Records:
□ □ □ □
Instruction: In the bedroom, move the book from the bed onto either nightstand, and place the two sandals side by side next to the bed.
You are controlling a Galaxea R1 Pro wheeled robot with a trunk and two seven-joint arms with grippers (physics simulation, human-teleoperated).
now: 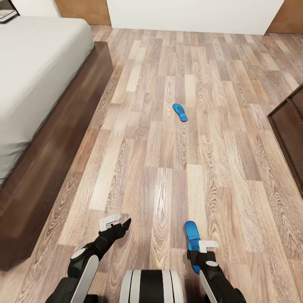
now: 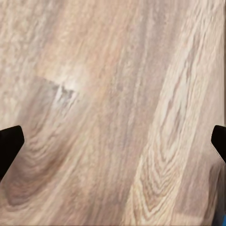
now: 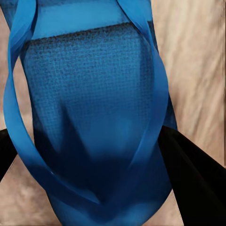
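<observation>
Carrying one sandal (image 1: pixel 191 235) toward the bed (image 1: pixel 38 75) looks like the step in hand, judged from the right gripper (image 1: pixel 194 257) being closed around it low at the near right of the floor (image 1: pixel 168 168). Best done by keeping the grip steady on the heel end, travelling left toward the dark bed frame, and setting the sole down flat, strap up, parallel to the frame with room left beside it for the partner. Worth fetching the second sandal (image 1: pixel 179 112) afterwards, lying alone on the planks farther off, near the middle of the room and well apart from the bed. In the right wrist view, blue sole and straps (image 3: pixel 94 117) sit squarely between the two dark jaws, which press in from either side near the heel, toe end projecting away. Left gripper (image 1: pixel 120 225) hovers over bare planks at the near left, jaws spread wide with nothing between them, only wood grain (image 2: pixel 113 113) there. At the far left corner, a dark nightstand (image 1: pixel 7 14) edge with something flat on top, too small to identify.
</observation>
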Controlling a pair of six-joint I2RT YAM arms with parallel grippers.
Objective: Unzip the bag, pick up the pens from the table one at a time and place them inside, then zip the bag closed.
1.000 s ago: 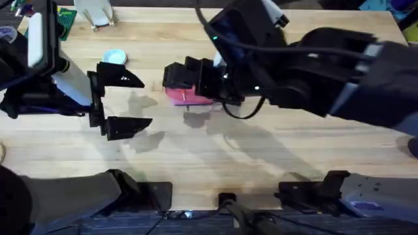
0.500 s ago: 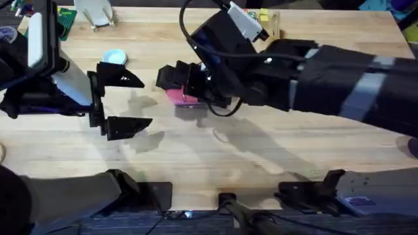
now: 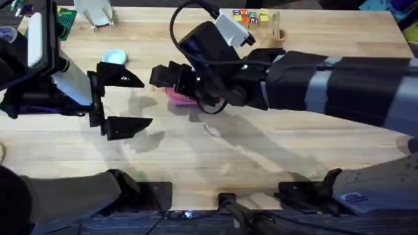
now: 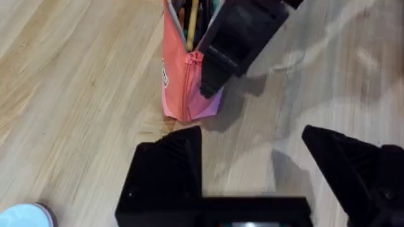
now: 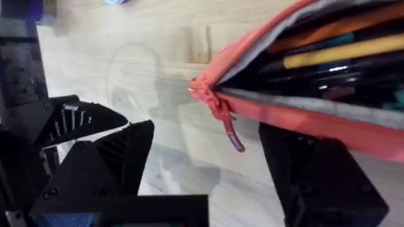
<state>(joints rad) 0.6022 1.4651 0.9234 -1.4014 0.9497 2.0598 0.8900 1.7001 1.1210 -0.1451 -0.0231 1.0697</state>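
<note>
Crowded around the pouch, open wood toward the near edge

The right arm reaches across the middle of the counter [image 3: 215,163], and its gripper [image 3: 171,79] sits over the bag [image 3: 177,98], blocking any way down to it from above or from the right. The bag's mouth [image 5: 328,57] gapes, but it is already packed with pens [image 5: 344,50], and a black finger [image 4: 237,41] stands hard against its end. The left gripper [image 3: 121,101], fingers spread wide, hangs near the bag's free end, with a strip of bare wood between them. A small blue dish [image 3: 114,57] lies behind that gripper. The broad stretch in front of both arms lies bare.
</note>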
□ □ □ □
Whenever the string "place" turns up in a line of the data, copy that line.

Instruction: In the bedroom, move the book from the bed onto either nightstand, and place the two sandals side by side next to the bed.
Objective: Unzip the bag, pick up the pens from the table one at a time and place them inside, then zip the bag closed.

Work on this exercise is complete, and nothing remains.